[Task details]: In the records below, find the line with "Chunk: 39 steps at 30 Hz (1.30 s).", then retype it and every following line exactly, stopping after the line with "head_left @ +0". Leave the pictures out.

==*==

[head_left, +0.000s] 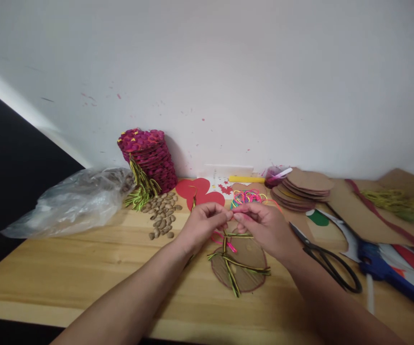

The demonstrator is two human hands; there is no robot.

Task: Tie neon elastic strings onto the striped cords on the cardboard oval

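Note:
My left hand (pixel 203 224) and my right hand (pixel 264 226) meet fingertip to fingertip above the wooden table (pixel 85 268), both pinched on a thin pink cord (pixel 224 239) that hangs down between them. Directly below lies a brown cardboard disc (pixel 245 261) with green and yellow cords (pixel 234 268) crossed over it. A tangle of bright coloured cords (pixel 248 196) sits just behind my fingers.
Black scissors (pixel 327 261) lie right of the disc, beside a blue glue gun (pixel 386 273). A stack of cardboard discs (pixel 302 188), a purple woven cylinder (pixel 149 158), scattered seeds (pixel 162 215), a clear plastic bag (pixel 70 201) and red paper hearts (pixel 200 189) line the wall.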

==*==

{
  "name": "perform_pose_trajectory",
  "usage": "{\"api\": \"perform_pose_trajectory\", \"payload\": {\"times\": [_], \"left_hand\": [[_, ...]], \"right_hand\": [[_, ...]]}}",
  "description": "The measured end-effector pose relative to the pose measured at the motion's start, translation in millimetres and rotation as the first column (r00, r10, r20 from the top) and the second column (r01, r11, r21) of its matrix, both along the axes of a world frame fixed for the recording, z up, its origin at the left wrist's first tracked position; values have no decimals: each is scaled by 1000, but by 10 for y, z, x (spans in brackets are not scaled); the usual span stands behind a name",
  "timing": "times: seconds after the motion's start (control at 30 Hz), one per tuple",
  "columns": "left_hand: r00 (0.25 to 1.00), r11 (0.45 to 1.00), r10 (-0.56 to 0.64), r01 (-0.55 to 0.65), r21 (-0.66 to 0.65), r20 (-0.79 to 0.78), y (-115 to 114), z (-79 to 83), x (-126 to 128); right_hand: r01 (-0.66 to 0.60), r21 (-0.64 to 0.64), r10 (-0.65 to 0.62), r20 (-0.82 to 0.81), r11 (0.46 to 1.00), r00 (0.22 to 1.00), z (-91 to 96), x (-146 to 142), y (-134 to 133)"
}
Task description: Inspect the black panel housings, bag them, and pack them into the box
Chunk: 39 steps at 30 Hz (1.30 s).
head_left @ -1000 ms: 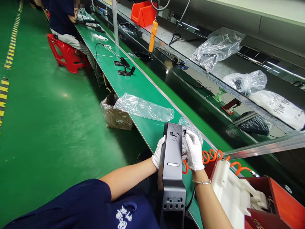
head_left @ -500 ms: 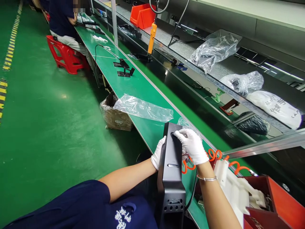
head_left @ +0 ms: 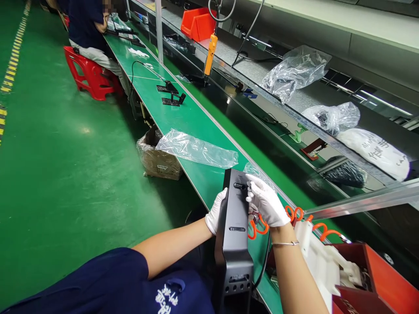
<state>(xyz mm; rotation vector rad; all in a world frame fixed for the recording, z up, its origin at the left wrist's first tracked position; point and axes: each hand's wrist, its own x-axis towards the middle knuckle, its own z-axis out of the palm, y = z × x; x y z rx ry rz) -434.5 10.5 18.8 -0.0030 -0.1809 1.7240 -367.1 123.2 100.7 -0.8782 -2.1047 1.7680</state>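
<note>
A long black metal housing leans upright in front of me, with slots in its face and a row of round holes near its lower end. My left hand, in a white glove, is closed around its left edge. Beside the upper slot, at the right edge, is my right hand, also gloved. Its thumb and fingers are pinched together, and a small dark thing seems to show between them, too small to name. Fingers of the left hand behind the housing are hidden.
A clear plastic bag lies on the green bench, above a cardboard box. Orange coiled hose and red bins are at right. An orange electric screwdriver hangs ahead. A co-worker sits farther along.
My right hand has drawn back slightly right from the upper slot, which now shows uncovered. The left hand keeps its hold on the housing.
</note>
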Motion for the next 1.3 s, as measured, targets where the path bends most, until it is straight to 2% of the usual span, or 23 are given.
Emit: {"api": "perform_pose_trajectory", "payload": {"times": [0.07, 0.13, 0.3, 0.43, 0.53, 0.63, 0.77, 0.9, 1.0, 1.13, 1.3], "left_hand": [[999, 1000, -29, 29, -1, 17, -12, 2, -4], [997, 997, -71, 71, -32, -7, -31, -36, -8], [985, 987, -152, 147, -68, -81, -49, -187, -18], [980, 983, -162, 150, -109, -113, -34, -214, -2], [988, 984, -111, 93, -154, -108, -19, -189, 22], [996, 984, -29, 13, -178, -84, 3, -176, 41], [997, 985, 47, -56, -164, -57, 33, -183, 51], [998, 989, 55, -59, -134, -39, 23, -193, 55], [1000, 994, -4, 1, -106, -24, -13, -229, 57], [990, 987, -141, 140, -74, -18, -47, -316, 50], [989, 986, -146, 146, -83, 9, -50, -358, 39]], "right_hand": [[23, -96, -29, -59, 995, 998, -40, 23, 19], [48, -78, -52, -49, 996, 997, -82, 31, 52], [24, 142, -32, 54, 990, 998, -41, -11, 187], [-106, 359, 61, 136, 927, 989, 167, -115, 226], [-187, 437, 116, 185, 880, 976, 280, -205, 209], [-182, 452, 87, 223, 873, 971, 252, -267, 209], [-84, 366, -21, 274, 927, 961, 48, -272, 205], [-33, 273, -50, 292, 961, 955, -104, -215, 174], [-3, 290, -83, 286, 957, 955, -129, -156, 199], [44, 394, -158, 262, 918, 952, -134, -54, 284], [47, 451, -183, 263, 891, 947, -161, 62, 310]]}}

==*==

[Written reply]:
Chunk: 39 steps at 30 Hz (1.30 s).
head_left @ -1000 ms: 
head_left @ -500 ms: 
head_left @ +0 ms: 

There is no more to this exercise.